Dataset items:
▼▼▼
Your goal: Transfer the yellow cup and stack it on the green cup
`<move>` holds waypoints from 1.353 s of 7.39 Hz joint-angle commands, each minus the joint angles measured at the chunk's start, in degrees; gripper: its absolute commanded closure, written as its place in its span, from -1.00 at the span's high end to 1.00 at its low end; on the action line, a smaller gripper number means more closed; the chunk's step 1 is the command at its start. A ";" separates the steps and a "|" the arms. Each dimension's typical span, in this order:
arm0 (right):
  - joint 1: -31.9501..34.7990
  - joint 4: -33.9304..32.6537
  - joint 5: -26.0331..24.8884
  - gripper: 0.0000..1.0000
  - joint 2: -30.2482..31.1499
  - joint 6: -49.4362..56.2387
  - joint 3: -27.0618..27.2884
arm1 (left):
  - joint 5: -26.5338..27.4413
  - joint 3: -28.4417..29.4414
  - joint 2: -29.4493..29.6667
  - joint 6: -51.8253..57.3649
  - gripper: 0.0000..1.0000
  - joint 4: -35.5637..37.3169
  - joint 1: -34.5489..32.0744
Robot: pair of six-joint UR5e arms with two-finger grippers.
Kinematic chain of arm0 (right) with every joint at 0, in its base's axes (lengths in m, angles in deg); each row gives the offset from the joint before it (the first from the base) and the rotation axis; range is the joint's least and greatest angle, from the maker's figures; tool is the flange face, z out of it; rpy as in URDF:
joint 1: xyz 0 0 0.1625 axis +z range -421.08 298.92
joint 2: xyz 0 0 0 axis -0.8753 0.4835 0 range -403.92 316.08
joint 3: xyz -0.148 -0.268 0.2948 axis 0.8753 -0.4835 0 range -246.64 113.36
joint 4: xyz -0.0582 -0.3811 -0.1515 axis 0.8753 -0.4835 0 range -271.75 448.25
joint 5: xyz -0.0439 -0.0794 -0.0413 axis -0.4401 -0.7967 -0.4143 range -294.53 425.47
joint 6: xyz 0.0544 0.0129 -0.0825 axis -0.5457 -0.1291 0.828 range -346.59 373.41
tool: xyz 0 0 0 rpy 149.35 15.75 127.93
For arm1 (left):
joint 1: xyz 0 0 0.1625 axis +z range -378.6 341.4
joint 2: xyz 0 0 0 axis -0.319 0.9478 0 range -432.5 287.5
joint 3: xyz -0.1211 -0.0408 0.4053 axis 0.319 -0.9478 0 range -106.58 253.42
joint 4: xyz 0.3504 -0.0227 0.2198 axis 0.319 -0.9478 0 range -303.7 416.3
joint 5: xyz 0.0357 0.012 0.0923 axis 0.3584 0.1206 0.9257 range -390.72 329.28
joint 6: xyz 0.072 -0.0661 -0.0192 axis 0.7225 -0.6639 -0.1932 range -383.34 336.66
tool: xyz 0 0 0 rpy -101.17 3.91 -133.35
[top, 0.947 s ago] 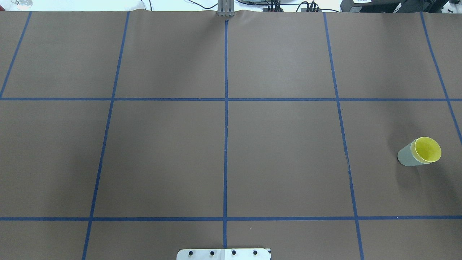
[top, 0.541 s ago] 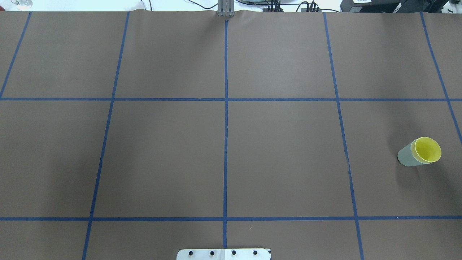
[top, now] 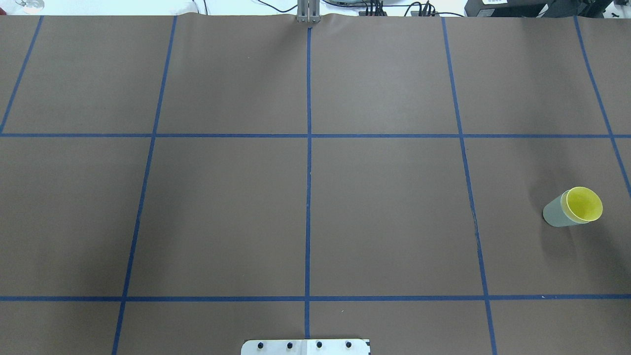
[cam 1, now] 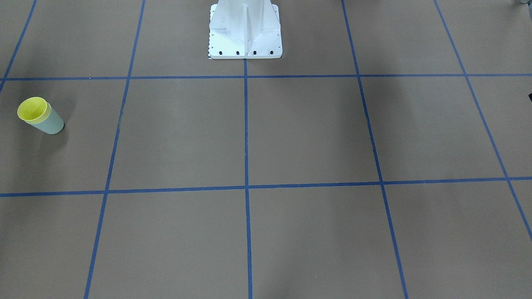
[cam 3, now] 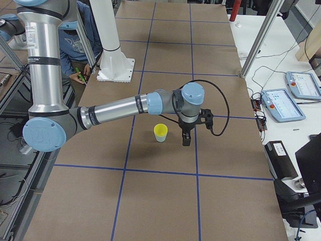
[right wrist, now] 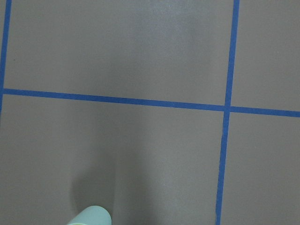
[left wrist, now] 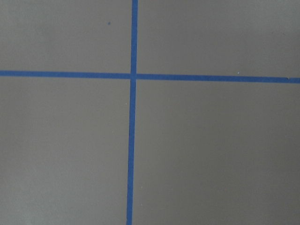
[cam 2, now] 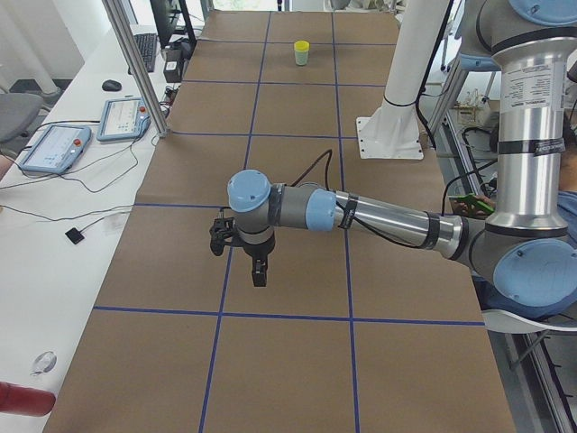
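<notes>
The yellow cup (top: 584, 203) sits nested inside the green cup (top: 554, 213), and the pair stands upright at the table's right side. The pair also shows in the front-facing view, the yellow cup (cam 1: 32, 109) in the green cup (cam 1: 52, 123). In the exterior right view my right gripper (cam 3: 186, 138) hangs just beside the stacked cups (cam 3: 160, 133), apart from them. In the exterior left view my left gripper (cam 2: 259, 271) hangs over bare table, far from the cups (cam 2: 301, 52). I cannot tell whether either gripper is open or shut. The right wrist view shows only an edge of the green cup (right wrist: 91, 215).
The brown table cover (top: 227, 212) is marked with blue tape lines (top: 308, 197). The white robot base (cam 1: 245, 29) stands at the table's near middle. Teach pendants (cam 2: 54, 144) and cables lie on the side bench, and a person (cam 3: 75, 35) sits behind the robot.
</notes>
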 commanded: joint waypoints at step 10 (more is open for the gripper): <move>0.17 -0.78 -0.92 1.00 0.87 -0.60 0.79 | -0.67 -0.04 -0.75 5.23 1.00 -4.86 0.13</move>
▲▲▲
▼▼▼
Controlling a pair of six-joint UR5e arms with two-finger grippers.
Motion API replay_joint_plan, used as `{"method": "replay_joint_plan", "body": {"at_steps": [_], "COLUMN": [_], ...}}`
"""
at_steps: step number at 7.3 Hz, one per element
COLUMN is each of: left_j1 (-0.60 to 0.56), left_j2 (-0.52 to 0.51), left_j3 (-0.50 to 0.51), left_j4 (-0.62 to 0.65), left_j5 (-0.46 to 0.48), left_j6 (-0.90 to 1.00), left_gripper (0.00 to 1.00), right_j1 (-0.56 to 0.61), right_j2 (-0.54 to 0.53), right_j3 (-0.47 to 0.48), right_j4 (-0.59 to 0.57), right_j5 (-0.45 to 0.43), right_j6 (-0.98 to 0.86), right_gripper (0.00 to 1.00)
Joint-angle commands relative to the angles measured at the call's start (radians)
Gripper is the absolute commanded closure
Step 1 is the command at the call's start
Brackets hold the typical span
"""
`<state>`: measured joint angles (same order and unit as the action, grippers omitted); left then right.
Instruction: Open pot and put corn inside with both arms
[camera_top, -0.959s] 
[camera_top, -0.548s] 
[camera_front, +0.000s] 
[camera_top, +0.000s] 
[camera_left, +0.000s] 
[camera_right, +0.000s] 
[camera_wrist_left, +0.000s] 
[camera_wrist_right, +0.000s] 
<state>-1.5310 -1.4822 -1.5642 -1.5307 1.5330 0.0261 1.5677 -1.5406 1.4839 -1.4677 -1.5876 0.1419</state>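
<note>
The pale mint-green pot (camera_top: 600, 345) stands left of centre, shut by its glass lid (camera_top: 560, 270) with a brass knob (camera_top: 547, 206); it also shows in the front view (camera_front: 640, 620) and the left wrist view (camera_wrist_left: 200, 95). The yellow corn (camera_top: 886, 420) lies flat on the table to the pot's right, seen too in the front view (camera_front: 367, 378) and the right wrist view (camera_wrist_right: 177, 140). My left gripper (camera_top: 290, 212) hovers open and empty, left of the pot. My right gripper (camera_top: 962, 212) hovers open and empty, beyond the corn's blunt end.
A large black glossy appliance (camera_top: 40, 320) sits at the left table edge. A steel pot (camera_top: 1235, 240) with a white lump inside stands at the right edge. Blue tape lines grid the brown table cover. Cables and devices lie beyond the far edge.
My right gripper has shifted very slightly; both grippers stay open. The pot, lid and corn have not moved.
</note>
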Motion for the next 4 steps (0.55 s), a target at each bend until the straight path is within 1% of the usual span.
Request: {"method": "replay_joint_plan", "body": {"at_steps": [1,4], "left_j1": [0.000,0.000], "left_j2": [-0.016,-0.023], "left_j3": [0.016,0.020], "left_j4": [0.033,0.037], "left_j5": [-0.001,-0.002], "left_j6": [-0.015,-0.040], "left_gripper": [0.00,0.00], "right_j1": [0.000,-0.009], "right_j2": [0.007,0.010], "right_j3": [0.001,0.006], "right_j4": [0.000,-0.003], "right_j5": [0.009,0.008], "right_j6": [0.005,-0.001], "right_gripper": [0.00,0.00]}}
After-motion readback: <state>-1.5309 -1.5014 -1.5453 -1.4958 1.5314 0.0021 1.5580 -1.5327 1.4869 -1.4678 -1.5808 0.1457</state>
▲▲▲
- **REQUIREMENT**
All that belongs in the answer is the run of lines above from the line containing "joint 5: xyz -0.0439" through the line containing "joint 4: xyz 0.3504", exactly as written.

- **SOLUTION TO THE EXERCISE**
joint 5: xyz -0.0439 -0.0794 -0.0413 axis -0.4401 -0.7967 -0.4143 range -294.53 425.47
joint 6: xyz 0.0544 0.0129 -0.0825 axis -0.5457 -0.1291 0.828 range -346.59 373.41
tool: xyz 0 0 0 rpy 149.35 15.75 127.93
For arm1 (left):
joint 1: xyz 0 0 0.1625 axis +z range -378.6 341.4
joint 2: xyz 0 0 0 axis -0.319 0.9478 0 range -432.5 287.5
joint 3: xyz -0.1211 -0.0408 0.4053 axis 0.319 -0.9478 0 range -106.58 253.42
joint 4: xyz 0.3504 -0.0227 0.2198 axis 0.319 -0.9478 0 range -303.7 416.3

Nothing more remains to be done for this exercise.